• Task objective: Pictures stay out of the copy. Retype exactly the lines below from the one with "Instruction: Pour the" through the one with "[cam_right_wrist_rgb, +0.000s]".

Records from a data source
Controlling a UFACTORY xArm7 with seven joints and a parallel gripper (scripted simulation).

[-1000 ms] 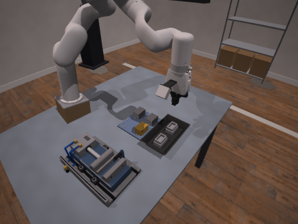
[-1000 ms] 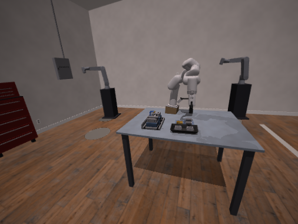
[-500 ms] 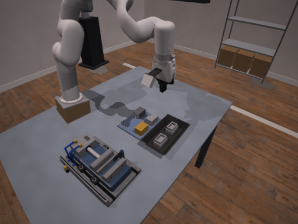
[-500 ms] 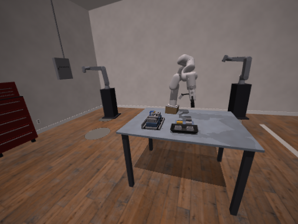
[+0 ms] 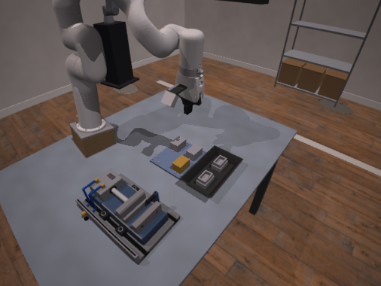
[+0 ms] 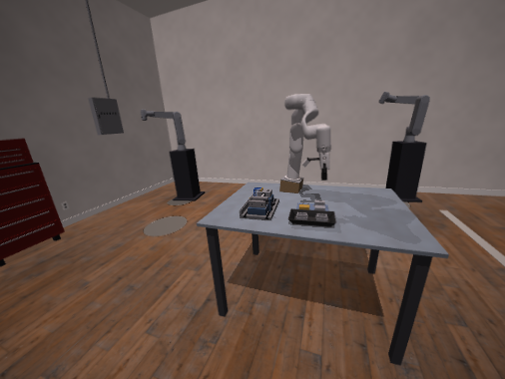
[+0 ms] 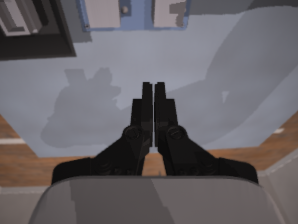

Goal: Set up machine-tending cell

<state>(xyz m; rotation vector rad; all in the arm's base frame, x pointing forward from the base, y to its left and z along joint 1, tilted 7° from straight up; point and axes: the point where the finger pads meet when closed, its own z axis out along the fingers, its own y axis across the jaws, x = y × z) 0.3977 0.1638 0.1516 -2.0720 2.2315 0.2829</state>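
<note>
My gripper (image 5: 187,109) hangs high above the far side of the table, shut on nothing; the wrist view shows its fingers closed together over bare table. The blue infeed plate (image 5: 177,158) holds two grey aluminium blanks (image 5: 178,143) (image 5: 194,151) and a brass blank (image 5: 181,163). The black outfeed tray (image 5: 211,170) holds two finished parts (image 5: 219,163) (image 5: 205,178), pocket up. The vise (image 5: 128,212) stands at the near left, its opening (image 5: 138,211) empty.
The arm's base block (image 5: 92,138) stands on the table's far left. A black pedestal (image 5: 114,54) stands behind it. A shelf with boxes (image 5: 320,56) stands far right. The table's right edge runs close to the tray.
</note>
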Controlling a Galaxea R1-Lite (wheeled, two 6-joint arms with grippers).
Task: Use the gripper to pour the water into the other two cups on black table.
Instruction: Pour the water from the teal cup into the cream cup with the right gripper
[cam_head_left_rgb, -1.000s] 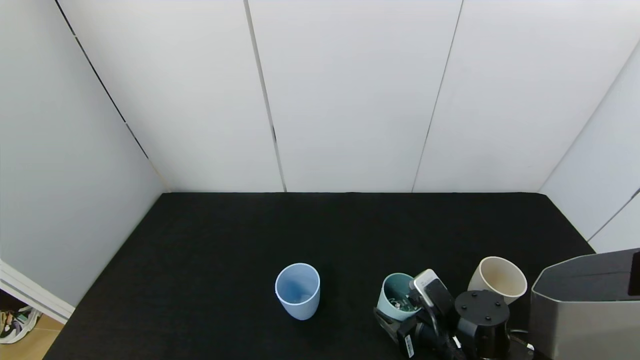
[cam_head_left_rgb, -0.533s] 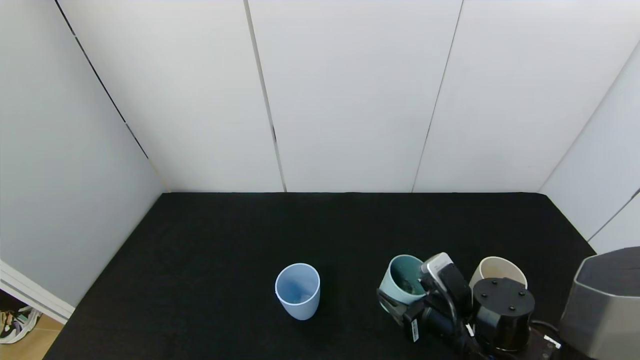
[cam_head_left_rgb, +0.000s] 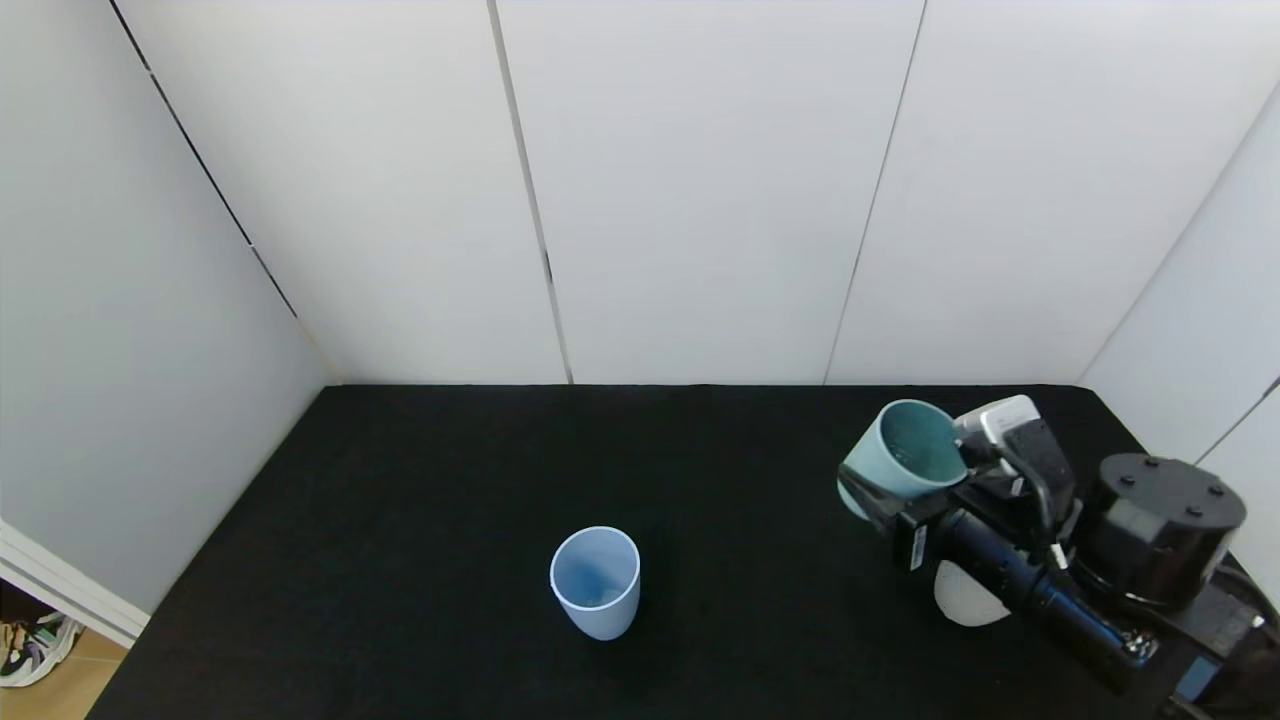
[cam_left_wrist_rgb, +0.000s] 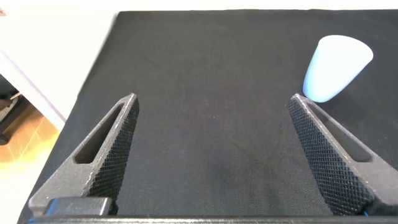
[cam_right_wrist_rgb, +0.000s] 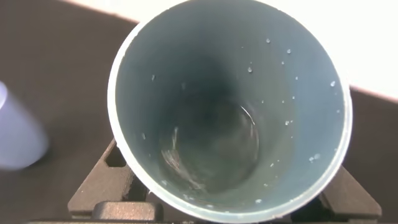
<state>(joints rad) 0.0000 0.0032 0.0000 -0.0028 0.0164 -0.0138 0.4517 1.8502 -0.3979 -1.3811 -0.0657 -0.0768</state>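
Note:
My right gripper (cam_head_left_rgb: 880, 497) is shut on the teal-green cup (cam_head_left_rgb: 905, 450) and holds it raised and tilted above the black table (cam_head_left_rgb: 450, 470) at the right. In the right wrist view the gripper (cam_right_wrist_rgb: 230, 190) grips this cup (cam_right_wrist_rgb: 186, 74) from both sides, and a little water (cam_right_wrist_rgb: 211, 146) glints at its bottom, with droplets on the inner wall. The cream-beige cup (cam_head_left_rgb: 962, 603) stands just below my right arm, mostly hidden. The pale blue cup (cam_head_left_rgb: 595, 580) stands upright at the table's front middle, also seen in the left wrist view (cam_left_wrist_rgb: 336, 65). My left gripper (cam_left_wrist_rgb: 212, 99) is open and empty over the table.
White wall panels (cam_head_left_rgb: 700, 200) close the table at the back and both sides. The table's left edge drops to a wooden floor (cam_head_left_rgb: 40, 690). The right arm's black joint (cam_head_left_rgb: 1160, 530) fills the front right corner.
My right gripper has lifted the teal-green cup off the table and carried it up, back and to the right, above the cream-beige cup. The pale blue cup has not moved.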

• Answer area:
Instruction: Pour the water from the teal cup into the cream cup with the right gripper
[cam_head_left_rgb, -1.000s] 
[cam_head_left_rgb, -0.533s] 
[cam_head_left_rgb, +0.000s] 
[cam_left_wrist_rgb, +0.000s] 
[cam_right_wrist_rgb, +0.000s] 

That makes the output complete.